## Activity
This exercise requires an exact output of the listing, images omitted.

═════ Supplied data

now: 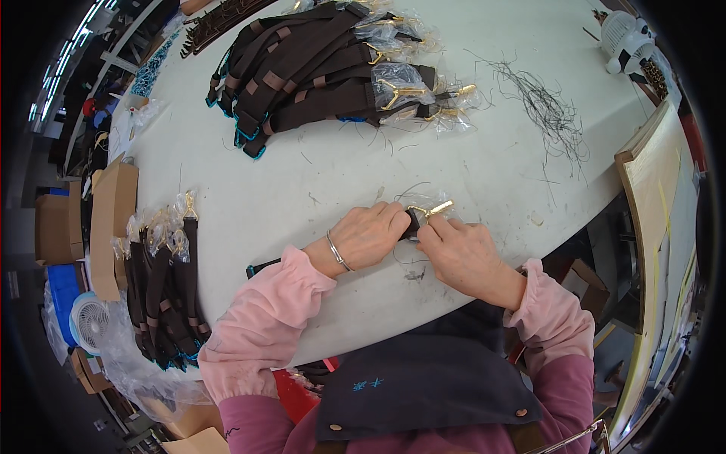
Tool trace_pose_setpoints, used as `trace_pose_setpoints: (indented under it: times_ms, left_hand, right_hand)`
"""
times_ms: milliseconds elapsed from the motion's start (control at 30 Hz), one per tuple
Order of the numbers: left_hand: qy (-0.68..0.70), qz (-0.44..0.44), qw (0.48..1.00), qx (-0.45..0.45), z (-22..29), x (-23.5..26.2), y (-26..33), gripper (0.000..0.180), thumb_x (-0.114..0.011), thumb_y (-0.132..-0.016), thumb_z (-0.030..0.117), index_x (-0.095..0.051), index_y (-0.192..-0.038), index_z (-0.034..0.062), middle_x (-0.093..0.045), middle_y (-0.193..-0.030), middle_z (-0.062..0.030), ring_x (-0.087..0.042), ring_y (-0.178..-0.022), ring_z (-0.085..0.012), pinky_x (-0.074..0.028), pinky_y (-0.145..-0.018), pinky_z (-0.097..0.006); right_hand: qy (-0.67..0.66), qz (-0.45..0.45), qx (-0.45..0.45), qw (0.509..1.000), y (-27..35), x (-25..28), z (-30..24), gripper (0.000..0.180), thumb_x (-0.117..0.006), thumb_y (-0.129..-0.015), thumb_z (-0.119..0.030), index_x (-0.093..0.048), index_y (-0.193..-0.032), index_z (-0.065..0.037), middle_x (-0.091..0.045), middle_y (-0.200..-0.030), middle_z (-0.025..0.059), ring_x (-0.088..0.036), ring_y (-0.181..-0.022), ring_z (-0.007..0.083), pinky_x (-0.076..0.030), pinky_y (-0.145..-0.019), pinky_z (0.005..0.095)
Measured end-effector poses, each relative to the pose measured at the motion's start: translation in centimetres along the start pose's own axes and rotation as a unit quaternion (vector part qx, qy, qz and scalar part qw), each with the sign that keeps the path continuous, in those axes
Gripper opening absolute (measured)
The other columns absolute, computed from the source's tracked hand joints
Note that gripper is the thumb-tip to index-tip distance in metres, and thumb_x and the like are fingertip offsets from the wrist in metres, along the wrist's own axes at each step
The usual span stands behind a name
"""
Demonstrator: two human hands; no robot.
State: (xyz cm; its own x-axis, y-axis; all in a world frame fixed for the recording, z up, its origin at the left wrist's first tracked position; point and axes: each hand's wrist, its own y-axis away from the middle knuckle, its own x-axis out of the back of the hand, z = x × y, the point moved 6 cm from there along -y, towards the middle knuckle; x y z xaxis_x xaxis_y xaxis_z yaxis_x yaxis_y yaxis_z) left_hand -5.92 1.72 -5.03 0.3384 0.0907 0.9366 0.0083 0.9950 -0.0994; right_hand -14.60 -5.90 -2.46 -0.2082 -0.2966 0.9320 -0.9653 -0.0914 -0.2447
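My left hand (369,236), with a silver bangle at the wrist, is closed on the end of a dark brown webbing strap (411,225). A gold metal hook (441,208) with thin clear plastic around it sticks out from that end. My right hand (467,253) is closed right beside the hook, its thumb and fingertips pinched together; what lies between them is hidden. The strap's other end, with a teal edge, shows past my left forearm. Loose dark threads (408,261) lie on the table under my hands.
A large pile of similar straps (302,76) with plastic-wrapped gold hooks lies at the far side of the white table (249,197). A smaller bundle (162,295) lies at the left edge. Black thread scraps (541,110) and a white fan (626,41) are at the far right.
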Motion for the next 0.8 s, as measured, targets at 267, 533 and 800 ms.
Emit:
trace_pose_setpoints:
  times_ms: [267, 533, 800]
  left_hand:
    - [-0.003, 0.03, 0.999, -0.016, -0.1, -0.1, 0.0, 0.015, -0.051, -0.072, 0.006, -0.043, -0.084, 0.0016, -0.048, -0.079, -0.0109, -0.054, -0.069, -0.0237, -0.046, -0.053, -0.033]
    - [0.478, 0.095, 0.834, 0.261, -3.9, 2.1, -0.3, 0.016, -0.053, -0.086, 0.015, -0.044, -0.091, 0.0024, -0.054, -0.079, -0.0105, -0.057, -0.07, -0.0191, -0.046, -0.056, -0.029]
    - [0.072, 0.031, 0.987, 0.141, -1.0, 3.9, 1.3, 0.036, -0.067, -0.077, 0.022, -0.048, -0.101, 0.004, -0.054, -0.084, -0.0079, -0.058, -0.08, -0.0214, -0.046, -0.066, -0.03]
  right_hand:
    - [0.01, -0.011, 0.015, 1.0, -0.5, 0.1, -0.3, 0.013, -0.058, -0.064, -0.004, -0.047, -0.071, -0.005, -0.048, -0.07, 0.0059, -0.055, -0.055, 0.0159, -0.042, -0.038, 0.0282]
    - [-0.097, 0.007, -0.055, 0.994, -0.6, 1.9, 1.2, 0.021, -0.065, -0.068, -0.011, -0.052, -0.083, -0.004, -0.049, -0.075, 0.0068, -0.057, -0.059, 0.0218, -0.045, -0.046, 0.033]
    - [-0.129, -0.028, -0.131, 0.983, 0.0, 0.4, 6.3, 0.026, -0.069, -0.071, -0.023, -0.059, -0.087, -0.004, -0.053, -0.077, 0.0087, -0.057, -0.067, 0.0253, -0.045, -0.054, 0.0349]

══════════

## Task result
now: 
Tool trace_pose_setpoints, used as `trace_pose_setpoints: (indented under it: times_ms, left_hand, right_hand)`
"""
times_ms: milliseconds elapsed from the motion's start (control at 30 Hz), one per tuple
Order of the numbers: left_hand: qy (-0.68..0.70), qz (-0.44..0.44), qw (0.48..1.00), qx (-0.45..0.45), z (-22..29), x (-23.5..26.2), y (-26..33), gripper (0.000..0.180), thumb_x (-0.114..0.011), thumb_y (-0.132..-0.016), thumb_z (-0.030..0.117), index_x (-0.095..0.051), index_y (-0.192..-0.038), index_z (-0.034..0.062), middle_x (-0.093..0.045), middle_y (-0.193..-0.030), middle_z (-0.062..0.030), ring_x (-0.087..0.042), ring_y (-0.178..-0.022), ring_z (-0.085..0.012), pinky_x (-0.074..0.028), pinky_y (-0.145..-0.018), pinky_z (-0.097..0.006); right_hand: qy (-0.67..0.66), qz (-0.45..0.45), qx (-0.45..0.45), qw (0.509..1.000), y (-27..35), x (-25..28), z (-30..24), gripper (0.000..0.180), thumb_x (-0.117..0.006), thumb_y (-0.129..-0.015), thumb_z (-0.119..0.030), index_x (-0.093..0.048), index_y (-0.193..-0.032), index_z (-0.065..0.037), middle_x (-0.091..0.045), middle_y (-0.200..-0.030), middle_z (-0.025..0.059), ring_x (-0.088..0.036), ring_y (-0.181..-0.022), ring_z (-0.007..0.083), pinky_x (-0.076..0.030), pinky_y (-0.145..-0.019), pinky_z (0.005..0.095)
Measured end-effector poses, each relative to the pose measured at the motion's start: translation in centimetres along the start pose's own axes and rotation as a unit quaternion (vector part qx, qy, qz and scalar part qw), each with the sign that keeps the path continuous, in those axes
Gripper opening absolute (measured)
The other columns absolute, computed from the source's tracked hand joints
Note that gripper is the thumb-tip to index-tip distance in metres, and thumb_x and the like are fingertip offsets from the wrist in metres, along the wrist's own axes at each step
The usual span stands behind a name
"""
Demonstrator: two human hands; no robot.
State: (xyz cm; its own x-axis, y-axis; all in a world frame fixed for the recording, z up, its origin at the left wrist's first tracked position; point and axes: each hand's wrist, its own y-axis away from the middle knuckle, its own x-axis out of the back of the hand, z = x × y, the point moved 6 cm from there along -y, towards the middle knuckle; x y z xaxis_x xaxis_y xaxis_z yaxis_x yaxis_y yaxis_z) left_hand -5.92 1.72 -5.03 0.3384 0.0907 0.9366 0.0083 0.9950 -0.0994; right_hand -14.60 -5.90 -2.46 -0.2082 -0.2966 0.9320 -0.9653 -0.0914 -0.2447
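My left hand (369,236), with a silver bangle at the wrist, is closed on the end of a dark brown webbing strap (411,225). A gold metal hook (441,208) with thin clear plastic around it sticks out from that end. My right hand (467,253) is closed right beside the hook, its thumb and fingertips pinched together; what lies between them is hidden. The strap's other end, with a teal edge, shows past my left forearm. Loose dark threads (408,261) lie on the table under my hands.
A large pile of similar straps (302,76) with plastic-wrapped gold hooks lies at the far side of the white table (249,197). A smaller bundle (162,295) lies at the left edge. Black thread scraps (541,110) and a white fan (626,41) are at the far right.
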Motion for the next 0.8 s, as measured, targets at 267, 533 and 800 ms.
Emit:
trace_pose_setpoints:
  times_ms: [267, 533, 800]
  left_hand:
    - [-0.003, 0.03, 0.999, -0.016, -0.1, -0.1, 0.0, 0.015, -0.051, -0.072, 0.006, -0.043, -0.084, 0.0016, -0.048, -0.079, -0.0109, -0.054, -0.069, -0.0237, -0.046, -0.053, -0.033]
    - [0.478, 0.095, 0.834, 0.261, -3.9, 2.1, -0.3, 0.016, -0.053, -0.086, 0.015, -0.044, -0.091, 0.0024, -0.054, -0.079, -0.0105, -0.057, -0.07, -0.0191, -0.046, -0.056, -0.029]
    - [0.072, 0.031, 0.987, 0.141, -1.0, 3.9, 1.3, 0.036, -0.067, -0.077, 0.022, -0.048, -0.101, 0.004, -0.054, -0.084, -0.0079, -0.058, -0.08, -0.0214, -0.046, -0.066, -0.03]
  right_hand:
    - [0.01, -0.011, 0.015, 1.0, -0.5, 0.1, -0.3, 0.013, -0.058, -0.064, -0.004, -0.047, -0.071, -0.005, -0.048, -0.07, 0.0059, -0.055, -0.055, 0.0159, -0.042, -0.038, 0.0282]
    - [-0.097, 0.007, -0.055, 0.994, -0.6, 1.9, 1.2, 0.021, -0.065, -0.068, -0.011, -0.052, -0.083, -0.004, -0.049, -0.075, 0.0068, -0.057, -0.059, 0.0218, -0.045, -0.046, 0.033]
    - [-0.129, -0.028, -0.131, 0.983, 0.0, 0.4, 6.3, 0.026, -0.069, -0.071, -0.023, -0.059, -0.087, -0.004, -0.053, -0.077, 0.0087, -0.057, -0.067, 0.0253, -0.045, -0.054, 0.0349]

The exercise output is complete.